Covid-19, o cenário “surpresa” que se concretiza
De entre os vários cenários possíveis previstos para o setor e para a economia em 2020, concretiza-se aquele que poderia ser o mais imprevisível e desconhecido.
António Gil Machado, diretor da Vi, destacou nesta conferência que «a atividade económica parou. O “cisne negro” já sabemos que é o Covid-19. Nunca experimentámos uma quarentena em vários países. Vai haver plano massivo de apoio à economia, os rendimentos vão diminuir, teremos mais dificuldades de tesouraria para as empresas», prevê.
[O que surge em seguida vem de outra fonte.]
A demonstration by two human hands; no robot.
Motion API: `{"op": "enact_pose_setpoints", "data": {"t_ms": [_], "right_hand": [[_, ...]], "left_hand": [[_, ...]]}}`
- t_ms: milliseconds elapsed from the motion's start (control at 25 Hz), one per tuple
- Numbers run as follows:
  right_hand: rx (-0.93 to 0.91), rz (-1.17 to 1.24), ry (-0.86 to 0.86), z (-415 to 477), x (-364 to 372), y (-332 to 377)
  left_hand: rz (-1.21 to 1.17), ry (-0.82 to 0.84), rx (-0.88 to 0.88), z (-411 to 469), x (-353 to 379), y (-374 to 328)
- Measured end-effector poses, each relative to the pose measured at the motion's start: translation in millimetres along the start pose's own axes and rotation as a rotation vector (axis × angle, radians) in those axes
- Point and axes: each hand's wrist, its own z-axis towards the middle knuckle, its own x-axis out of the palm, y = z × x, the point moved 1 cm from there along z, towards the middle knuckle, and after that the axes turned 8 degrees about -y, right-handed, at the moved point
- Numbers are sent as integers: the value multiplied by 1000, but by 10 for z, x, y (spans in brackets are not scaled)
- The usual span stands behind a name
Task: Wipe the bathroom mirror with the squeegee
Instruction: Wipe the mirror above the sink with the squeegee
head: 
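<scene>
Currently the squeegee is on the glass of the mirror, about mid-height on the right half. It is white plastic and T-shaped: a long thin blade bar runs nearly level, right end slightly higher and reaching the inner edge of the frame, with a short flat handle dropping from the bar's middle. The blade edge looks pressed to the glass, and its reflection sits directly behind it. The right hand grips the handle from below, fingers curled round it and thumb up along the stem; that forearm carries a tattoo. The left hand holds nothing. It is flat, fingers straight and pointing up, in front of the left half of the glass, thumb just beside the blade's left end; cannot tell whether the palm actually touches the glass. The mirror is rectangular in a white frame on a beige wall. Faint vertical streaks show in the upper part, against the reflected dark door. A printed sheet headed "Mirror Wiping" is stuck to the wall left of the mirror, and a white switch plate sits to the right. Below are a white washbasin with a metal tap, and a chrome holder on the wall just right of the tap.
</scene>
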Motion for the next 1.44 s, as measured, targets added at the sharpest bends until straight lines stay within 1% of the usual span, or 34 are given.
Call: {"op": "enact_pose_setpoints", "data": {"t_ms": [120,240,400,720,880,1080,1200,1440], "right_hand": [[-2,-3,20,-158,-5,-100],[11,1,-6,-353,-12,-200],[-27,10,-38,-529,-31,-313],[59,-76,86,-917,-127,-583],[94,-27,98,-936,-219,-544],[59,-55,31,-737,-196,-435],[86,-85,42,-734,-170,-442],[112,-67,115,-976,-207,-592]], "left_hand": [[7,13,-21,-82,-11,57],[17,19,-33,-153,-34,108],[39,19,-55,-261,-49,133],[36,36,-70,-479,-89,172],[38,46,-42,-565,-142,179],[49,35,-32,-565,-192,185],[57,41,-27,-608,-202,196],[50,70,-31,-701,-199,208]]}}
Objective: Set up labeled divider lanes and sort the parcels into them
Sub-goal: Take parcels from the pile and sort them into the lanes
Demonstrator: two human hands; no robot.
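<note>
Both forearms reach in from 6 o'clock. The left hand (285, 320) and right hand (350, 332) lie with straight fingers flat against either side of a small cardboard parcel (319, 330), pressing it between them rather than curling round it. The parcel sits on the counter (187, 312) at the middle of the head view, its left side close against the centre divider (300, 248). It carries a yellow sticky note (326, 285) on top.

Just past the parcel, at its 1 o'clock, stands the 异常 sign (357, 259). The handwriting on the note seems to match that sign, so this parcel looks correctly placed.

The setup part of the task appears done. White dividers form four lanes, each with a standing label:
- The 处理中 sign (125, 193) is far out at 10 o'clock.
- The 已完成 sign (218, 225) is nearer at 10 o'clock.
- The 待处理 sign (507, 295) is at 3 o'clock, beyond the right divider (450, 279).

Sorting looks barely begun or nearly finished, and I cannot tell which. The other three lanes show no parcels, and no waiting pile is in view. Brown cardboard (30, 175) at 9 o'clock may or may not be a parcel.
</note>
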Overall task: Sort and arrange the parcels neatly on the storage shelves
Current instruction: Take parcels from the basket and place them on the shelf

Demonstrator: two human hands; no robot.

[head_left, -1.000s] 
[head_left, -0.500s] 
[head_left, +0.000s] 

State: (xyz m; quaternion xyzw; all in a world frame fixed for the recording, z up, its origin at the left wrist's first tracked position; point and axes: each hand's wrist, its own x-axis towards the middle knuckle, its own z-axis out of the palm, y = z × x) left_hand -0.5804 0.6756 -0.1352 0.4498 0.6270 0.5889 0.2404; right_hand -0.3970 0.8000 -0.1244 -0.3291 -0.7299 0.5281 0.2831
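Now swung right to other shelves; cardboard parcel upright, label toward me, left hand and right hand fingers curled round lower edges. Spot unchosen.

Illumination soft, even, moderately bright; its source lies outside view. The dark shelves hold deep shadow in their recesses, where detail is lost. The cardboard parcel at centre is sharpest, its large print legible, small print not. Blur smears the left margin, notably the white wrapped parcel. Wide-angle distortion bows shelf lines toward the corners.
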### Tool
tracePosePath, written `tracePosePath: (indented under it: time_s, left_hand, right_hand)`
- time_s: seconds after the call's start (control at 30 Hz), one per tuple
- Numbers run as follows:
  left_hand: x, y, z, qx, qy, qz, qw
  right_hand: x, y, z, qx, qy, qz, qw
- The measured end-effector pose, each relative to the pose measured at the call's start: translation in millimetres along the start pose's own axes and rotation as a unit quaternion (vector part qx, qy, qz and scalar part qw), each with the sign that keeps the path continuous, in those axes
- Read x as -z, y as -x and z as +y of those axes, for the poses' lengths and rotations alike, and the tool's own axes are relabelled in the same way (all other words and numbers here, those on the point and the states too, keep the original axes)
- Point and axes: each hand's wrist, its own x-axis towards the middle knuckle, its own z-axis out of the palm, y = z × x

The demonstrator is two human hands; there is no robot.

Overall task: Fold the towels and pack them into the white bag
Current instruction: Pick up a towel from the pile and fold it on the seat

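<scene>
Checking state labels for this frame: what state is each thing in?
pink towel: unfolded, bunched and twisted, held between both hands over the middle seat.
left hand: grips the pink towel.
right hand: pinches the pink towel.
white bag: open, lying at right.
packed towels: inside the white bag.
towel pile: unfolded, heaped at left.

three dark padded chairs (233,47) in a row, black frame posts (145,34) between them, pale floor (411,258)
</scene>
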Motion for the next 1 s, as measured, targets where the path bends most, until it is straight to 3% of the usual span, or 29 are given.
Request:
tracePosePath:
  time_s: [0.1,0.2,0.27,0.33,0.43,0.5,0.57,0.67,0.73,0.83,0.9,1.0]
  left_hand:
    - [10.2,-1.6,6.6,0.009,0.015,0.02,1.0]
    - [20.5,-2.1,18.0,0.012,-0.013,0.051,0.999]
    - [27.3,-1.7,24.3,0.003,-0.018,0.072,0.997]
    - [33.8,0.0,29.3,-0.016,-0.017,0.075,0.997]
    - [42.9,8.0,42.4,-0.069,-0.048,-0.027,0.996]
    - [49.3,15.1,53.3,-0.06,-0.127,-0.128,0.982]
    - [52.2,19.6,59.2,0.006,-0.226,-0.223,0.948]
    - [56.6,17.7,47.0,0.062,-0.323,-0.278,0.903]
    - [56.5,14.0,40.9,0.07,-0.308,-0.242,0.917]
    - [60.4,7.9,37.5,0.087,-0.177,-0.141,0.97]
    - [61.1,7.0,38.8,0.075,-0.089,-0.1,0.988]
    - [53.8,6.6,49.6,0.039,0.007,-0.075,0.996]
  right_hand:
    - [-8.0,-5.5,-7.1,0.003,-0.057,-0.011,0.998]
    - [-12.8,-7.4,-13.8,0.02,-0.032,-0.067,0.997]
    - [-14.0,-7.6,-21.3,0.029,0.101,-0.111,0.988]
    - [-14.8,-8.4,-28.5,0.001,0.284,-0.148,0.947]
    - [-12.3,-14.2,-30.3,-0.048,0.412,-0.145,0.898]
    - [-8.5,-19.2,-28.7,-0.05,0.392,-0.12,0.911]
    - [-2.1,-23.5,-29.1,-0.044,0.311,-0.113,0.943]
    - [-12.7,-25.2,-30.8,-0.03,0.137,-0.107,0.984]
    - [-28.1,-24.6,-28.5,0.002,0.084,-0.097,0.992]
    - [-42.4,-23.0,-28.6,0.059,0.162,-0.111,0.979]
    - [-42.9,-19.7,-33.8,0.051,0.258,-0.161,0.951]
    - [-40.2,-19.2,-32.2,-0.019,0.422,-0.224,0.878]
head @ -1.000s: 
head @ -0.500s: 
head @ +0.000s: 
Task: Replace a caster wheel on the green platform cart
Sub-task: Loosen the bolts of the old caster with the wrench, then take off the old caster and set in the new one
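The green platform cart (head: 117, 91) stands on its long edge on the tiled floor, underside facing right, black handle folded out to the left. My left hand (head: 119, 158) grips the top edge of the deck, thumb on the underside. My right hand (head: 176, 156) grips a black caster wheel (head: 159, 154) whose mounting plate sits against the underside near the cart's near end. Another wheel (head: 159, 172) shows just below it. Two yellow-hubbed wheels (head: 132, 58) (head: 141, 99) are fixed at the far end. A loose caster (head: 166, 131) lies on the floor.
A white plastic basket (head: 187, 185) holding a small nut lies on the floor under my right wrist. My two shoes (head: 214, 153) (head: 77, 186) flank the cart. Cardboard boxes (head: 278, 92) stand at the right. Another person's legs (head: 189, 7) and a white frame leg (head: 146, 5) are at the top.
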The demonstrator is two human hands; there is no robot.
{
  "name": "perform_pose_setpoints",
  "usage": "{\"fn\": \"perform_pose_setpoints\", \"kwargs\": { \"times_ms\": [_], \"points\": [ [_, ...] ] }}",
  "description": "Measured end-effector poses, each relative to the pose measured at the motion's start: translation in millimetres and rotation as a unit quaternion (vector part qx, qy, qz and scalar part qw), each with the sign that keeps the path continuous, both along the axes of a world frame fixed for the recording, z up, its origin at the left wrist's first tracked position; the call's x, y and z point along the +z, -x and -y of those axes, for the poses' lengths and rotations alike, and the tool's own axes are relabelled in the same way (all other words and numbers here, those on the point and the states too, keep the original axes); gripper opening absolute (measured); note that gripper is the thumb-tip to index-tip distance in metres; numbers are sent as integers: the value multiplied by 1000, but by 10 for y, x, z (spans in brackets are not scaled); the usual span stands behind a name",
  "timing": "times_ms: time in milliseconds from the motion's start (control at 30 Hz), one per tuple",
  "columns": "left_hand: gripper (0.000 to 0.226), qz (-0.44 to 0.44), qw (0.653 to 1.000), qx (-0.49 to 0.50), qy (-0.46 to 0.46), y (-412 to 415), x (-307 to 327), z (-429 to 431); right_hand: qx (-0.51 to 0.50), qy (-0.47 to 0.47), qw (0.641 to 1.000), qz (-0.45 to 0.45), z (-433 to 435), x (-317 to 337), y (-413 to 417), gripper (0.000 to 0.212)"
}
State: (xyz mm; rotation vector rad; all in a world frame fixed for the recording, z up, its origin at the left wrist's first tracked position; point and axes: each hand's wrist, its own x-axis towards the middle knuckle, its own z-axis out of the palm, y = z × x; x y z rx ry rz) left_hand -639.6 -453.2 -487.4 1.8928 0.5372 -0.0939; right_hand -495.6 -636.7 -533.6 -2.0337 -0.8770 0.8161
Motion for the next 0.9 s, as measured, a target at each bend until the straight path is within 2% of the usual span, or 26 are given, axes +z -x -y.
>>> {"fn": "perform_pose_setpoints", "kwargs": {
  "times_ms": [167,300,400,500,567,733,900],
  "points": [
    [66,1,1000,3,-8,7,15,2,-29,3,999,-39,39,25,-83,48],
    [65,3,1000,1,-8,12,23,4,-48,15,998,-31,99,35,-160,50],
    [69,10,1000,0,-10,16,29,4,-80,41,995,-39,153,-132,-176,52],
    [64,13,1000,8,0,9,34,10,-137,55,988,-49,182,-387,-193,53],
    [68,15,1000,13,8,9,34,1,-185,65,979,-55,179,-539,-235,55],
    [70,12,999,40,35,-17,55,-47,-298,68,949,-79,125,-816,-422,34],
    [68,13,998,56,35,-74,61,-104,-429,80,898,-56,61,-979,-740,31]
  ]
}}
Num primeiro momento, acredita, «teremos uma paragem da transação de ativos. Posteriormente, apenas quem está em emergência de liquidez será obrigado a vender. E por fim, com o fim da crise à vista, o dinheiro poderá voltar ao mercado, aumentando o volume de transações».
O PIB e o crescimento da economia influenciaram a valorização imobiliária de uma forma clara até 2016. Mas desde 2016, e até ao momento presente, a correlação deixou de ser evidente, e a valorização tem sido mais influenciada pelo efeito internacional de crescimento do turismo.
De acordo com os números da Confidencial Imobiliário apresentados, os passageiros desembarcados têm uma influência direta nesta tendência, em particular no alojamento local, que no 3º trimestre do ano passado oferecia rendimentos mensais líquidos de 1.042 e 1.105 euros no Porto e em Lisboa, respetivamente, e uma yield de 6%. O turismo tem assim «um efeito claro na valorização imobiliária», aponta António Gil Machado.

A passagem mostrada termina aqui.